In her finest moments – reliving the awesome bittersweetness of youthful love and loss, for instance; discovering a marvellous, miraculous kinship with the universe (or at least with a half-lit beacon of Granada Studios) as she negotiates (with) bewildering grief; stumbling through a heartbreak ‘of orbital proportions’ – the fragile figure in her neat, beautifully cut, sequined white dress allowing an audience of strangers access to a sea of sensation is no actor (though she dabbles in performance, by turns scripted, impromptu, interactive, imagistic, impressionistic, earnestly affective). She is a mass of animated memories speaking for themselves; we are not a viewing audience but witness.

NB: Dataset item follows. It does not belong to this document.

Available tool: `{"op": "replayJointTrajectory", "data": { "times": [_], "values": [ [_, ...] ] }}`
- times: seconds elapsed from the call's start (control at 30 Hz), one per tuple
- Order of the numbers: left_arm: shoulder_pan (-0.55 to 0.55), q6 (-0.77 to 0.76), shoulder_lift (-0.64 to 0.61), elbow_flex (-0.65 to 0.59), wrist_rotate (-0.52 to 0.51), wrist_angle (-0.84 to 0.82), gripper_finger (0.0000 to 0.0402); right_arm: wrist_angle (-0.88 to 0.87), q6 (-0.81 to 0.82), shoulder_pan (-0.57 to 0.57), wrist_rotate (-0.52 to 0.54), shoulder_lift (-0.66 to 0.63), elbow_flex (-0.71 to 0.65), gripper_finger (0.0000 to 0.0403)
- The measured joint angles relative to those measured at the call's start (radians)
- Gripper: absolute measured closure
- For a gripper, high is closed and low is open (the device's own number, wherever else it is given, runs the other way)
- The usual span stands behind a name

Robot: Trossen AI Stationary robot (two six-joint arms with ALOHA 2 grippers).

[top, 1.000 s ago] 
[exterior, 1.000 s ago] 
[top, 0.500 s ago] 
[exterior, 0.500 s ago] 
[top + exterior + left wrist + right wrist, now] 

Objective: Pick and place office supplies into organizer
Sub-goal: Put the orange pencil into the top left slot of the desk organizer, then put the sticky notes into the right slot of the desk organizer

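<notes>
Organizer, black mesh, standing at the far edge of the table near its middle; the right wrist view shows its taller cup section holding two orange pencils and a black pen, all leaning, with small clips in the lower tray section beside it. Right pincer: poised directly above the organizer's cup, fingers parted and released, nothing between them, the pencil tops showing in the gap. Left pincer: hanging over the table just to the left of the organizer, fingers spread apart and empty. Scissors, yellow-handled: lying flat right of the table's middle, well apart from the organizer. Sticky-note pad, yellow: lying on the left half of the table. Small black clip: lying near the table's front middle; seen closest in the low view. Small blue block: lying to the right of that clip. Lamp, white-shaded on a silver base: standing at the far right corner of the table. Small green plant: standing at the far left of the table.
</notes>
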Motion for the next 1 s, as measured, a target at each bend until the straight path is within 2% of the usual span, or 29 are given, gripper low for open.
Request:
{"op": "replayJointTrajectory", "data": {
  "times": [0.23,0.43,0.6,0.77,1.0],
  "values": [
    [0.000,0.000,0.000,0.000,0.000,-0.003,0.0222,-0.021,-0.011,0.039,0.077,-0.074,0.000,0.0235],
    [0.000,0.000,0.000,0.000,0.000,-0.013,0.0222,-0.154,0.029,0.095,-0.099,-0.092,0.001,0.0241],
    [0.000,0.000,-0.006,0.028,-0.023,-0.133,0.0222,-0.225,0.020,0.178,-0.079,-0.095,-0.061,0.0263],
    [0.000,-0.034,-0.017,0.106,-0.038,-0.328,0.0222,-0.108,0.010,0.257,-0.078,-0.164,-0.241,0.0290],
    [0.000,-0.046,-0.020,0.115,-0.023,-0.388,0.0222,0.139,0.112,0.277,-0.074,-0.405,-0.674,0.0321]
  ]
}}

But those very moments, to the ear bent on plucking out their performative content or intent, are precisely everything a storytelling impresario can do: a reading of poetic-prose-fragments, a physical art/conceptualization of complex emotions/experiences, a concentrated performance of that stylization which constitutes a young adult’s self-identification/recognition, autobiographical reminiscence transformed into autobiographical monologue narrated with a tripled urgency: in the first person, by the author, enacted. And that with an almost passionate fluidity, suppleness of voice, quietude of soundtrack, tone, and colour.
Lowri Evans’s seemingly unassuming answer to ‘Which memory/ies would you miss the most?’ – inspired by her work with patients of dementia – has all the heartfelt candour of the personal blog, but her treatment of the material is subtly, caressingly theatrical – and her venue, it turns out, is a perfect match.
Belying its name as well as the precursory curving wall one passes walking up Harleyford Street, the Ovalhouse is composed of a small, vaguely triangular lobby and two low-ceilinged, square-ish mingling rooms that lead into a fairly regular, rectangular auditorium. The lobby’s whitewashed brick walls and randomly-spaced seats clustered around small tables, the little neon-lit Café area, and the slightly dishevelled dim lighting give the space an almost makeshift appearance: even the row of upside-down tulips hung across one wall and colour-lit from below seem a bit forlorn. I was surprised and a little sorry to discover they were real; the kitschiness of fake flowers has a categorical, hedonistic aplomb: a dramatic quiff vitalizing even an otherwise retiring face. And yet.. There is something compelling, even irresistible, about the theatre: an almost absent-minded sense of sufficiency, perhaps, that complements the unselfconsciously eclectic fare on offer (Ovalhouse is currently advertising the fiftieth anniversary of its first ever theatrical production (A Taste of Honey, 1963) and Our Big Land, “the first play by a Romany Traveller writer [Dan Allum] to be presented in the UK,” in addition to The Secret Life of You and Me). Even if you miss Evans’s show, the Ovalhouse is worth a visit.